15th July, 2015 by Lauren Eads The Drink Business
The wine industry has been urged to “assess the threat” posed by the recent growth of the cider category in global markets by Rabobank in its Wine Quarterly Q3 2015 report.
Recent growth in the category, particularly in New World countries, has put the category “squarely back on the beverage alcohol map”, says Rabobank beverage analyst Marc Soccio, positioning itself as a “real threat” to competing alcohol beverage categories.
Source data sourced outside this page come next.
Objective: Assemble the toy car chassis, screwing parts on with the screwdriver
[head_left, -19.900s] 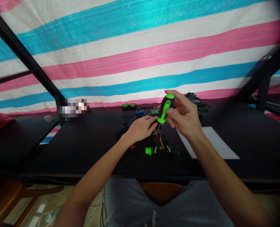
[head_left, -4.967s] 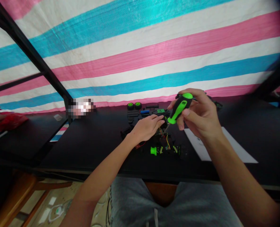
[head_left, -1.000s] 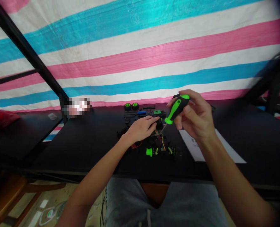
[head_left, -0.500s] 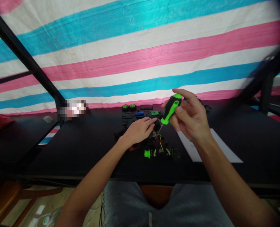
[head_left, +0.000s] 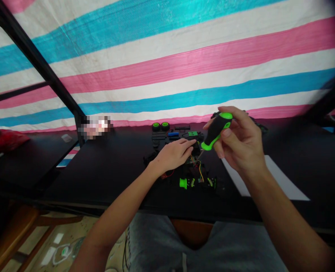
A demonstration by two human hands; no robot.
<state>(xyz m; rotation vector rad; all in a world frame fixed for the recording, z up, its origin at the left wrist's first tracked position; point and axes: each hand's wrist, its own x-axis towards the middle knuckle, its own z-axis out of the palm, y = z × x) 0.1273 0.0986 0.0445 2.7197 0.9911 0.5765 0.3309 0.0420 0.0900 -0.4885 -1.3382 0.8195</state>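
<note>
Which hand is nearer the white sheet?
Right. The right hand, gripping the screwdriver, has its wrist overlapping the white sheet in view; the left hand is farther off, left of the sheet, at the wired assembly.

screwdriver (head_left: 216, 130) — black-and-green handle, tilted, shaft slanting down-left toward chassis (head_left: 195, 173) | chassis — black, wires (head_left: 201, 170) exposed, bright green hub (head_left: 183, 183) at near end
</note>
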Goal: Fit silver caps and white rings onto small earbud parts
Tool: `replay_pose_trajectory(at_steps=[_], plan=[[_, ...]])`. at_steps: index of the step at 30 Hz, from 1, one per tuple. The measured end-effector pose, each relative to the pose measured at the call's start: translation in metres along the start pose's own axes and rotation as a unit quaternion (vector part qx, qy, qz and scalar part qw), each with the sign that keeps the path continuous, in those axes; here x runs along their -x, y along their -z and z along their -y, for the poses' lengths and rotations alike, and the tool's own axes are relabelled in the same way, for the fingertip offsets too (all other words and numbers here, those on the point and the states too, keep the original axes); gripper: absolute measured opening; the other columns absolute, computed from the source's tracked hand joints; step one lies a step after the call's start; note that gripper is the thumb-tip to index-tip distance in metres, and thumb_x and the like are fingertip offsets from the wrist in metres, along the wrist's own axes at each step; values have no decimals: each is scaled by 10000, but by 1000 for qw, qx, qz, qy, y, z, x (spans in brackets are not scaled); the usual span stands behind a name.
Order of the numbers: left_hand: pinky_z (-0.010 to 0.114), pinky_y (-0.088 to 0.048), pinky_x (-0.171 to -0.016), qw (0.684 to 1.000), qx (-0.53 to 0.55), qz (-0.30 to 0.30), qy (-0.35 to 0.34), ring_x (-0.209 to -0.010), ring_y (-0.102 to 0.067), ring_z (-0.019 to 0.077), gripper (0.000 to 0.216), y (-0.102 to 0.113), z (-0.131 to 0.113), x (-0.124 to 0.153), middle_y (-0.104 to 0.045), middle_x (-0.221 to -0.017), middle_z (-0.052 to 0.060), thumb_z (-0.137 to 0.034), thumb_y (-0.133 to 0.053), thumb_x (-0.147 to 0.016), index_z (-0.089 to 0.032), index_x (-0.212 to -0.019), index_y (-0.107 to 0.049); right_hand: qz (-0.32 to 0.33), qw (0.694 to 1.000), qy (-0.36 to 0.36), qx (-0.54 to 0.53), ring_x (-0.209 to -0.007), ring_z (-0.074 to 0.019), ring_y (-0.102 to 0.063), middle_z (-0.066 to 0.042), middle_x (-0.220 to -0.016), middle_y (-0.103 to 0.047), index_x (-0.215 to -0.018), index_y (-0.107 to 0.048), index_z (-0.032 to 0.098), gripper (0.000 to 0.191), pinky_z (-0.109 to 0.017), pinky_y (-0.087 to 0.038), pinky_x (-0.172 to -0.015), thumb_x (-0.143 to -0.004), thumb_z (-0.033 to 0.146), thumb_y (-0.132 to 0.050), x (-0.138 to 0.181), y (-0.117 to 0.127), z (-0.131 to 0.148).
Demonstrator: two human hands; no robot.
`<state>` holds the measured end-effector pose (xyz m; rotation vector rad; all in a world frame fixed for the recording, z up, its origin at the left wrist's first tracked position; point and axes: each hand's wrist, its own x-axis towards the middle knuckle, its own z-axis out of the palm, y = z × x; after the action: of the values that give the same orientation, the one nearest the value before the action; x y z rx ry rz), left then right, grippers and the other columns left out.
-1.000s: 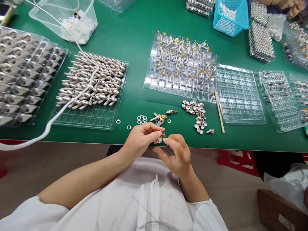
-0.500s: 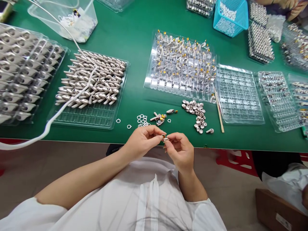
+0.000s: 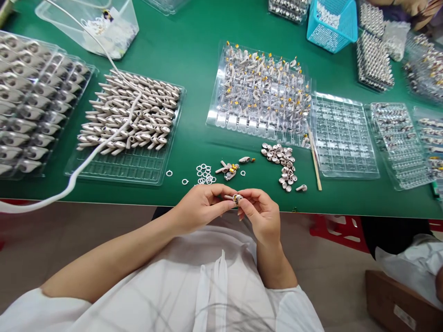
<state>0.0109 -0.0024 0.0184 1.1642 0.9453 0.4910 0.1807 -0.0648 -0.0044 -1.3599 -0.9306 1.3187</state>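
Observation:
Near the table's front edge, my left hand (image 3: 202, 206) is closed on a small beige earbud (image 3: 237, 198) with a stem and a bit of yellow showing at its head. My right hand (image 3: 260, 214) pinches the same earbud's head from the other side; whether a separate cap sits between its fingers I cannot make out. Just beyond the hands lie thin white rings (image 3: 204, 174), a few earbud shells with yellow flex pieces (image 3: 230, 170), and one more such piece (image 3: 245, 160). Small cup-shaped earbud caps (image 3: 285, 166) are heaped to the right, beside a single stemmed earbud piece (image 3: 302, 188).
A tray of stemmed shells (image 3: 128, 115) stands left, crossed by a white cable (image 3: 100, 146). Ahead is a clear tray of yellow-tabbed parts (image 3: 263, 92), with a wooden stick (image 3: 315, 163) alongside. A blue basket (image 3: 328, 34) and plastic tub (image 3: 119, 44) stand farther back.
The earbud between my fingers has turned, so its stem and rounded head now show. Both hands have come closer together around it.

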Motion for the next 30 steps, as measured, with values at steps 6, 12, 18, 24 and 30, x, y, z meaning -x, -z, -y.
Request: replay_pose_trajectory(at_steps=[6, 12, 18, 24, 30], plan=[[217, -502, -552, 1000, -4, 2, 4, -590, -592, 119, 226, 0, -3, 0, -719, -774, 54, -315, -650, -801, -137, -921, -722, 9, 1000, 1, 7, -567, -108, -622, -10, -789, -698, -947, -689, 215, 181, -226, -567, -482, -841, 362, -690, -1, 0, 0], [223, -469, -560, 1000, -24, 6, 18, -586, -556, 115, 198, 1, 1, 1, -672, -765, 33, -305, -602, -810, -144, -895, -681, 32, 999, 18, 10, -563, -107, -616, -3, -796, -690, -967, -695, 233, 146, -227, -559, -480, -852, 322, -682, 0, -1, -2], [201, -385, -484, 999, -50, -14, 16, -518, -480, 100, 174, 1, -1, -1, -586, -612, -16, -291, -585, -767, -152, -821, -675, 36, 975, 154, 155, -735, -145, -653, -37, -903, -703, -1036, -699, 249, 170, -272, -567, -611, -881, 210, -641, -1, 0, -1], [201, -381, -494, 998, -2, 43, 53, -517, -474, 95, 206, 7, -4, -2, -556, -565, -25, -297, -596, -789, -132, -865, -695, 80, 927, 273, 246, -805, -148, -637, -48, -938, -682, -1179, -652, 266, 334, -287, -553, -675, -889, 107, -603, -6, 9, 4], [201, -431, -536, 990, 15, 117, 72, -552, -513, 76, 236, 17, -9, -4, -646, -745, 16, -333, -633, -842, -114, -896, -700, 103, 913, 291, 265, -811, -150, -634, -50, -932, -670, -1208, -637, 252, 343, -279, -548, -667, -898, 112, -597, -9, 17, 6]])
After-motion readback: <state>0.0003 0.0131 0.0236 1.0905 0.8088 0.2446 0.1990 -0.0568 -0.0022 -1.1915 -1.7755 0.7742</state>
The UK remains the biggest market for cider, which consumes two-fifths of global volumes, despite a slight drop in volumes in 2014. Outside of Europe, New World countries such as the US, South Africa and Australia are considered the “next frontier” for cider, with markets quickly expanding. In the US, sales of cider have tripled since 2012 rising from around 2.3 million cases to 7.8m in 2014.
Rabobank’s analysis ties in with a report published last month by Canadean, which predicted that cider will grow around 5% annually to reach over three billion litres in 2020, due to the category’s growing strength in the US, Australia and South Africa.
Such growth in New World countries has been attributed by Rabobank to the growing popularity of cider among “younger, more affluent consumers”.
“In the past decade, the cider category has gone a long way to discard its old fashioned image and connect with a new wave of consumers”, said Soccio.
“Not unlike the rise of craft beer before it, the recent success of cider producers in tapping into a seemingly ready and growing global market has provided further evidence of rising segmentation within many developed alcoholic beverage markets. Sensing the opportunity, new and existing suppliers are busy testing the boundaries of the cider category, with a surge in product innovation and marketing activity.”
The report warned wine producers to assess the “current and future threat” posed by cider to their markets as the category once again “enters the big leagues of the alcoholic beverage market”
Global wine consumption is estimated to have fallen by 1% in 2014, while global wine supply is estimated to have fallen by nearly 5% since 2013 which saw smaller harvests in Italy (-17%), Spain (-6%) and Chile (-18%. It is hoped larger harvest in 2015 will help redress this imbalance.
“Cider might be consumed more like beer, but the wine industry needs to come to terms with the fact that cider is not solely a threat to the beer category. The impact might still be at the margin, but wine companies need to seriously consider what might lead their current and future consumers astray”, stressed says Soccio.